EXERCISE OBJECTIVE: Each line below containing the word "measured" needs to be shown.

GIVEN DATA:
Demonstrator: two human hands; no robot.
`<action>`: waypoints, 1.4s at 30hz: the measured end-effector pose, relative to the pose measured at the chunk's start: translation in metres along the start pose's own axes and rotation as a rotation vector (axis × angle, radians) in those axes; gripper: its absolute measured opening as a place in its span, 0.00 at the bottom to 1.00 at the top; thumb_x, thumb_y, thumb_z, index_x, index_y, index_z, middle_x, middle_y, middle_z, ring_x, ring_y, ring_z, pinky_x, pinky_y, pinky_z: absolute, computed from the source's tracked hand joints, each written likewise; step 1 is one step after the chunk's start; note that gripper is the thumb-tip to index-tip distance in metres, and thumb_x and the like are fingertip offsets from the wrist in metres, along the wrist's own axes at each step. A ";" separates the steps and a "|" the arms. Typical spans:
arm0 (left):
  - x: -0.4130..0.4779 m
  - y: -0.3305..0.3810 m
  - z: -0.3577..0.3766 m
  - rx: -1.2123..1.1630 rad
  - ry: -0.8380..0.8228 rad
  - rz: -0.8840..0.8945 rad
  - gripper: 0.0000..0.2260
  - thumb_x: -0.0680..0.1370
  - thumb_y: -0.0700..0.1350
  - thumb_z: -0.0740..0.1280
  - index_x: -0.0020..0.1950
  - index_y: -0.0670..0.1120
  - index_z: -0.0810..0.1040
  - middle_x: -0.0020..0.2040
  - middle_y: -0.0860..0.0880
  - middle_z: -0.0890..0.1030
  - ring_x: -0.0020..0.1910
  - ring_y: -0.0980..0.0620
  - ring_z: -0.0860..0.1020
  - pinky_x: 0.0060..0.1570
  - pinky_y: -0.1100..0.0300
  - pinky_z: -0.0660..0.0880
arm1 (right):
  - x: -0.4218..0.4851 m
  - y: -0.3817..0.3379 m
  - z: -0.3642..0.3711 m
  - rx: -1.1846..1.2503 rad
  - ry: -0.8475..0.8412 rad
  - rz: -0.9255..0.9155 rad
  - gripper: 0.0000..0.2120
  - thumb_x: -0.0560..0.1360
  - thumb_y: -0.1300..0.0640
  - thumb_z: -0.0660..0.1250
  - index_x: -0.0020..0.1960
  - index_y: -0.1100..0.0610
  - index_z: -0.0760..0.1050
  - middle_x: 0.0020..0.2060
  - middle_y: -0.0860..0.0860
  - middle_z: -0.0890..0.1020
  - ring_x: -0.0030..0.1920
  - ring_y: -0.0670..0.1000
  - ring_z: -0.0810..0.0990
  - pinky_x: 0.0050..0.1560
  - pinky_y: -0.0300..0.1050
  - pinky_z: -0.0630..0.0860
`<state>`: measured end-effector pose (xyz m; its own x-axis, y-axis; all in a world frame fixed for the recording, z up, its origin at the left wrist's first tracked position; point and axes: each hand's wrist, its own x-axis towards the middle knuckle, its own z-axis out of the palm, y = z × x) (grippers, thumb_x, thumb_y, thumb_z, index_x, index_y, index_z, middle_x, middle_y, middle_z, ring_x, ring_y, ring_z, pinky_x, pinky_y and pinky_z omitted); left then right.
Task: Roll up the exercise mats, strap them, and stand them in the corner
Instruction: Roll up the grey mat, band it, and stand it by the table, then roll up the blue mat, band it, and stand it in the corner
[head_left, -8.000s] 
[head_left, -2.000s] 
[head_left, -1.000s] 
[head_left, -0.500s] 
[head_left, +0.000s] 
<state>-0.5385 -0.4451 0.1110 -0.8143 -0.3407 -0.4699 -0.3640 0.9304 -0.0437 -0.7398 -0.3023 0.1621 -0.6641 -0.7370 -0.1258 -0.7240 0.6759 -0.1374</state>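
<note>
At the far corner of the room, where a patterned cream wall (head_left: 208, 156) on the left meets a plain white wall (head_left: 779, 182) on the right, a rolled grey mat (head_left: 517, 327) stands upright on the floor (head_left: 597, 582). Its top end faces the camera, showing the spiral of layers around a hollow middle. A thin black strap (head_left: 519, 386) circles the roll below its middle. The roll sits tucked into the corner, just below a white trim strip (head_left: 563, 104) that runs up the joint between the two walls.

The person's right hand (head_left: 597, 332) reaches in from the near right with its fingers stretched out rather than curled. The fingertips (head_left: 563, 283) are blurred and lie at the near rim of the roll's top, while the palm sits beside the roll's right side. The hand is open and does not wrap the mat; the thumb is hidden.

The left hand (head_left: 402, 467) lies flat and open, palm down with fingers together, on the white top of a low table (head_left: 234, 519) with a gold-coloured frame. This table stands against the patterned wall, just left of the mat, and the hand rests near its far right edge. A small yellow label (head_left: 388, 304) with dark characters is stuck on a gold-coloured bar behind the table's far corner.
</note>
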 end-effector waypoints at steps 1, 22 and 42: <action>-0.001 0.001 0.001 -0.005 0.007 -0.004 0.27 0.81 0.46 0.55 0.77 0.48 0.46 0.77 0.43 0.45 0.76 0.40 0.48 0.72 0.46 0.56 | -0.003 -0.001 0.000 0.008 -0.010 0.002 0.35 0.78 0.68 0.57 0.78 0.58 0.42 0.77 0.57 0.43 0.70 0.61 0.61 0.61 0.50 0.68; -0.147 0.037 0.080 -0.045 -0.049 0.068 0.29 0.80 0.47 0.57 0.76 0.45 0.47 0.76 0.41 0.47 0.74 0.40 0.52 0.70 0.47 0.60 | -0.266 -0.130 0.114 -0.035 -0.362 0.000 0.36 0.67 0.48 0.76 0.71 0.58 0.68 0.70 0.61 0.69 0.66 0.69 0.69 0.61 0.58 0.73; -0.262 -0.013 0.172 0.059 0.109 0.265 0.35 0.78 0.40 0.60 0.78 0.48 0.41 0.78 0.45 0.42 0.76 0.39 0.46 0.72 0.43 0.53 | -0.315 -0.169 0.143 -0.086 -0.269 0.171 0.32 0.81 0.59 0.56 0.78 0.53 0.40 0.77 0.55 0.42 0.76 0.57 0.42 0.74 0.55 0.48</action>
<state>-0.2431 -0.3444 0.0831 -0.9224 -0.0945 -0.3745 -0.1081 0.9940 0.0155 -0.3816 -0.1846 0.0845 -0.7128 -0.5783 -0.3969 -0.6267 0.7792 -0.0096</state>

TASK OUTPUT:
`<action>`: waypoints, 1.4s at 30hz: the measured end-effector pose, relative to the pose measured at the chunk's start: translation in metres along the start pose's own axes and rotation as a rotation vector (axis × angle, radians) in those axes; gripper: its absolute measured opening as a place in its span, 0.00 at the bottom to 1.00 at the top; thumb_x, thumb_y, thumb_z, index_x, index_y, index_z, middle_x, middle_y, middle_z, ring_x, ring_y, ring_z, pinky_x, pinky_y, pinky_z: absolute, computed from the source's tracked hand joints, each written likewise; step 1 is one step after the chunk's start; note that gripper is the thumb-tip to index-tip distance in metres, and thumb_x and the like are fingertip offsets from the wrist in metres, along the wrist's own axes at each step. A ";" separates the steps and a "|" the arms. Typical spans:
`<state>`: measured end-effector pose (xyz m; its own x-axis, y-axis; all in a world frame fixed for the recording, z up, its origin at the left wrist's first tracked position; point and axes: each hand's wrist, its own x-axis towards the middle knuckle, its own z-axis out of the palm, y = z × x) (grippers, thumb_x, thumb_y, thumb_z, index_x, index_y, index_z, middle_x, middle_y, middle_z, ring_x, ring_y, ring_z, pinky_x, pinky_y and pinky_z omitted); left then right.

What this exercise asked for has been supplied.